The entries below are to be returned as written, with all pictures dropped.

--- Input data ---

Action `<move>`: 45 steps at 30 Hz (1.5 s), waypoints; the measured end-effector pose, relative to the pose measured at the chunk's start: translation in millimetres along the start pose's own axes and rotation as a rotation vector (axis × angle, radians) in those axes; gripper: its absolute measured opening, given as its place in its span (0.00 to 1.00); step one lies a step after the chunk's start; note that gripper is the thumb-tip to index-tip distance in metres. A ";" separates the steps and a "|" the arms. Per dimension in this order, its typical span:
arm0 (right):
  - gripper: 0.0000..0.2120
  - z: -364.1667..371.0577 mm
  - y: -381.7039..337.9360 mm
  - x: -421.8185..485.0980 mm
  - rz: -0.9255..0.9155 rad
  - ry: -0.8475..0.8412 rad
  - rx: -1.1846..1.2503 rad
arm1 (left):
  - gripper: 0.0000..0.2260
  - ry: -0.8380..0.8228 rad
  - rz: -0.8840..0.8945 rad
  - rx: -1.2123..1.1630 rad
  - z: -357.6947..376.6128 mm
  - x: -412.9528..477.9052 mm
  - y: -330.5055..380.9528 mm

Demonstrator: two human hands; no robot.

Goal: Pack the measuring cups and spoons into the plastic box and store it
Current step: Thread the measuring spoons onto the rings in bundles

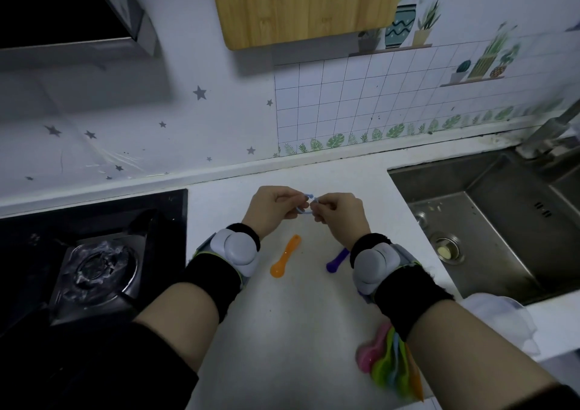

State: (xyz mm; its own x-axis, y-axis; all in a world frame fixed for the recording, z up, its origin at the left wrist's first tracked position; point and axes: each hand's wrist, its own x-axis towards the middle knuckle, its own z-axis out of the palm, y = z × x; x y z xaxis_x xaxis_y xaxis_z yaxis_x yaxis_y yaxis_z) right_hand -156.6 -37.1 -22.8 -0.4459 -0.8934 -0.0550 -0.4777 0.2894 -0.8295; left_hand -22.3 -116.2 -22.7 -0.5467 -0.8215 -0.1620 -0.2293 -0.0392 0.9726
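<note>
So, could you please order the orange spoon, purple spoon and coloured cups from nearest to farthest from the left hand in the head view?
1. Orange spoon, on the counter just below the left hand pinching the blue ring.
2. Purple spoon, farther right on the counter.
3. Coloured cups, far right near the front edge.

The right forearm hides part of the blurred coloured measuring pieces, cups or spoons unclear, the right wristband covers one end of the purple spoon, and the left hand and right hand conceal most of the blue ring.
</note>
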 end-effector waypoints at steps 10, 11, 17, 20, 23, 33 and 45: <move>0.10 17.5 -3.1 -4.1 0.020 -0.026 -0.021 | 0.07 0.019 -0.023 0.028 -8.2 -6.2 -8.7; 0.10 19.6 -2.9 -4.2 0.026 -0.031 -0.006 | 0.07 0.026 -0.018 0.036 -9.7 -6.3 -9.4; 0.06 41.1 18.9 -8.1 0.257 0.046 0.001 | 0.07 0.097 -0.039 0.052 -24.7 -1.5 -17.3; 0.06 57.0 32.0 -14.3 0.425 0.027 -0.119 | 0.07 0.089 -0.047 0.064 -31.1 -1.9 -23.5; 0.11 74.7 38.2 -17.8 0.548 -0.018 -0.170 | 0.07 0.086 -0.061 0.072 -36.7 -1.9 -30.3; 0.18 109.1 32.3 -9.5 0.630 -0.076 -0.219 | 0.07 0.062 -0.100 0.056 -57.6 -1.9 -44.5; 0.16 106.9 26.1 0.7 0.603 -0.086 -0.230 | 0.08 0.050 -0.085 0.109 -55.6 3.0 -35.8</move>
State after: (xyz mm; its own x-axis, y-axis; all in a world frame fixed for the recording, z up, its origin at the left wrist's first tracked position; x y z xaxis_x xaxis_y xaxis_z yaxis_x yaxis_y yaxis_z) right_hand -88.5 -66.9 -103.9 -0.6287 -0.5727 -0.5260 -0.3165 0.8063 -0.4997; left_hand 29.1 -148.8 -48.7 -0.4814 -0.8454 -0.2315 -0.3607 -0.0497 0.9314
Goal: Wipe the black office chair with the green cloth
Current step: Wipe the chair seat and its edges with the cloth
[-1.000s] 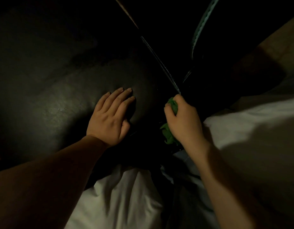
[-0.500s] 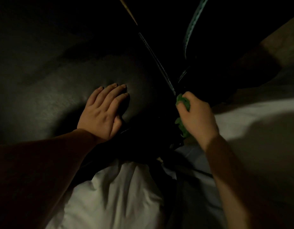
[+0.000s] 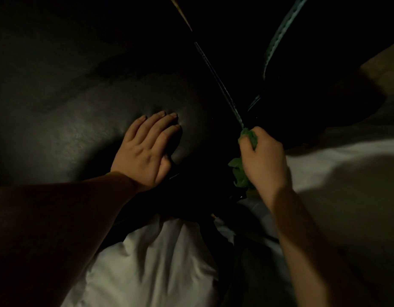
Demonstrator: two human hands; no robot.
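A: What is the right hand (image 3: 263, 160) doing?
B: Its grip is curled tight round the bunched green cloth (image 3: 240, 175), right at the side edge of the chair (image 3: 80, 129).
A: And the left hand (image 3: 145, 149)?
B: Flat, fingers straight and together, resting on the black padding, holding nothing. White fabric (image 3: 165, 258) lies under the 2 forearms.

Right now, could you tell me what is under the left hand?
The left hand lies flat on the black office chair; the patch beneath its palm is hidden. The right hand grips the green cloth.
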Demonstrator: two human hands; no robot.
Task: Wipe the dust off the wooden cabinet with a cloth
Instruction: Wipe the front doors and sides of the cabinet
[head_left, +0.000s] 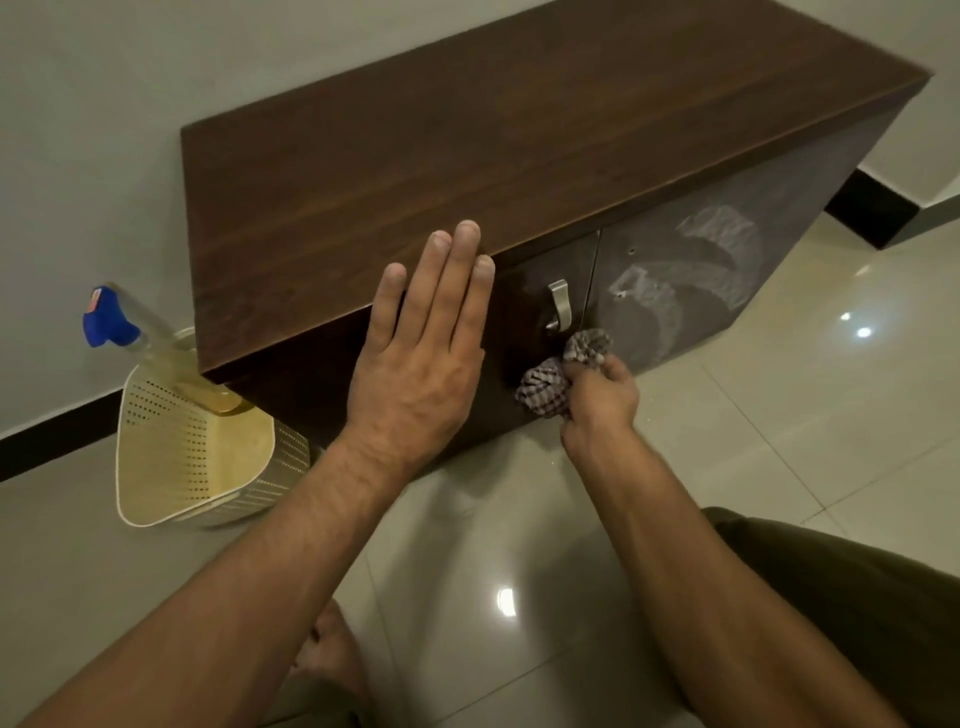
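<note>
A low dark wooden cabinet (467, 140) stands against the wall, its top bare. My left hand (423, 353) lies flat with fingers together over the front top edge. My right hand (602, 389) is shut on a bunched checked cloth (550, 384), pressed to the left door just below the metal handle (560, 306). The right door (691, 270) carries pale dusty smear marks in curved streaks.
A cream perforated basket (192, 457) sits on the floor at the cabinet's left end, with a spray bottle with a blue nozzle (111, 322) leaning in it. Glossy floor tiles (779, 415) spread in front. My knee and a bare foot show at the bottom.
</note>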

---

Answer section:
Action `<move>`: 45 steps at 30 Hz (1.5 s), waypoints; the measured end-effector pose, relative to the pose measured at the chunk's start: translation in millimetres along the start pose's own axes and rotation as a rotation vector (axis × angle, radians) in those axes; gripper: its absolute measured opening, given as its place in its span (0.00 to 1.00); step one lies a step after the chunk's start; note that gripper is the thumb-tip to index-tip distance in metres. A ";" separates the steps and a "|" the arms. Per dimension in this order, its typical span:
arm0 (right):
  - gripper: 0.0000..0.2120
  - z: -364.1667..371.0577 mm
  - y: -381.7039..337.9360 mm
  - x: -421.8185..485.0980 mm
  - rz: -0.9255..0.9155 rad
  - ry: -0.8475..0.8412 rad
  - rx: -1.1846..1.2503 rad
arm1 (left):
  - gripper: 0.0000..0.2260
  - ry: -0.8380..0.8228 rad
  - rz: -0.8840..0.8945 rad
  - rx: -1.2123..1.1630 rad
  - z: -357.6947..376.6128 mm
  - x: -412.9528..477.9052 mm
  - y: -330.5055..380.9528 mm

Demonstrator: two human hands; no robot.

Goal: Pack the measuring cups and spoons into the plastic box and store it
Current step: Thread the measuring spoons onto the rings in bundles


State: (xyz mm; its own x-axis, y-axis; all in a world frame fixed for the recording, z up, its origin at the left wrist's first tracked position; point and axes: each hand's wrist, its own x-axis towards the middle knuckle, its own z-axis out of the palm, y = z × x; x y z xaxis_x xaxis_y xaxis_z yaxis_x yaxis_y yaxis_z) right_hand -156.6 -37.1 -22.8 -0.4459 -0.8934 -0.0550 -0.4777 0.2894 -0.8295; left_hand -22.3 -116.2 -22.7 -0.5467 -0.8215 -0.1620 -0.2293 -0.0392 0.9726
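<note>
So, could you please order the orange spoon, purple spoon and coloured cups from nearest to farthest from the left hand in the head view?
1. Orange spoon, on the counter just below the left hand pinching the blue ring.
2. Purple spoon, farther right on the counter.
3. Coloured cups, far right near the front edge.

The right forearm hides part of the blurred coloured measuring pieces, cups or spoons unclear, the right wristband covers one end of the purple spoon, and the left hand and right hand conceal most of the blue ring.
</note>
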 end-effector waypoints at steps 10, 11, 17, 20, 23, 33 and 45: <move>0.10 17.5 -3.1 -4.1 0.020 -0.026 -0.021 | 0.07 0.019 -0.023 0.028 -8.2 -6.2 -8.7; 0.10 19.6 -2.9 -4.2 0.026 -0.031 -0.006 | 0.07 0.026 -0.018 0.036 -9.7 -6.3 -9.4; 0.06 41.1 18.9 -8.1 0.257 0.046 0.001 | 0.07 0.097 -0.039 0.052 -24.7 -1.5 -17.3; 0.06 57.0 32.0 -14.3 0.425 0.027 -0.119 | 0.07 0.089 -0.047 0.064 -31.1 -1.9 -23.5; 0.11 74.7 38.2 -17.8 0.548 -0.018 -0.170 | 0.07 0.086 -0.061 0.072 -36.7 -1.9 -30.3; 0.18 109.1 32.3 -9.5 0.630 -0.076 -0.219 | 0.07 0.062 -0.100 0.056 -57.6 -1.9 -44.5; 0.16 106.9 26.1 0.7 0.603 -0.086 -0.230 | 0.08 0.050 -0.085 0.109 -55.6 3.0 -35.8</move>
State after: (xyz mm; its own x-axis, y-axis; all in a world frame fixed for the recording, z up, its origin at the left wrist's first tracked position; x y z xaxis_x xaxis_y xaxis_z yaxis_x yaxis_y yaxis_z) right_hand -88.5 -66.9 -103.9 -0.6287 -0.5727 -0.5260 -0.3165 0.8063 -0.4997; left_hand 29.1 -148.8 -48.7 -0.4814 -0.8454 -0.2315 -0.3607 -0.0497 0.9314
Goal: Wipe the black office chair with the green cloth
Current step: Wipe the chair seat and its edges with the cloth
[-1.000s] 
[-0.500s] 
[+0.000s] 
Demonstrator: two human hands; no robot.
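A: What is the right hand (image 3: 263, 160) doing?
B: Its grip is curled tight round the bunched green cloth (image 3: 240, 175), right at the side edge of the chair (image 3: 80, 129).
A: And the left hand (image 3: 145, 149)?
B: Flat, fingers straight and together, resting on the black padding, holding nothing. White fabric (image 3: 165, 258) lies under the 2 forearms.

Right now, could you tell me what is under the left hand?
The left hand lies flat on the black office chair; the patch beneath its palm is hidden. The right hand grips the green cloth.
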Demonstrator: two human hands; no robot.
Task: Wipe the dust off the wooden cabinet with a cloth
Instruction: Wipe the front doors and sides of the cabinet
[head_left, +0.000s] 
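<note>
A low dark wooden cabinet (467, 140) stands against the wall, its top bare. My left hand (423, 353) lies flat with fingers together over the front top edge. My right hand (602, 389) is shut on a bunched checked cloth (550, 384), pressed to the left door just below the metal handle (560, 306). The right door (691, 270) carries pale dusty smear marks in curved streaks.
A cream perforated basket (192, 457) sits on the floor at the cabinet's left end, with a spray bottle with a blue nozzle (111, 322) leaning in it. Glossy floor tiles (779, 415) spread in front. My knee and a bare foot show at the bottom.
</note>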

The output is now finished.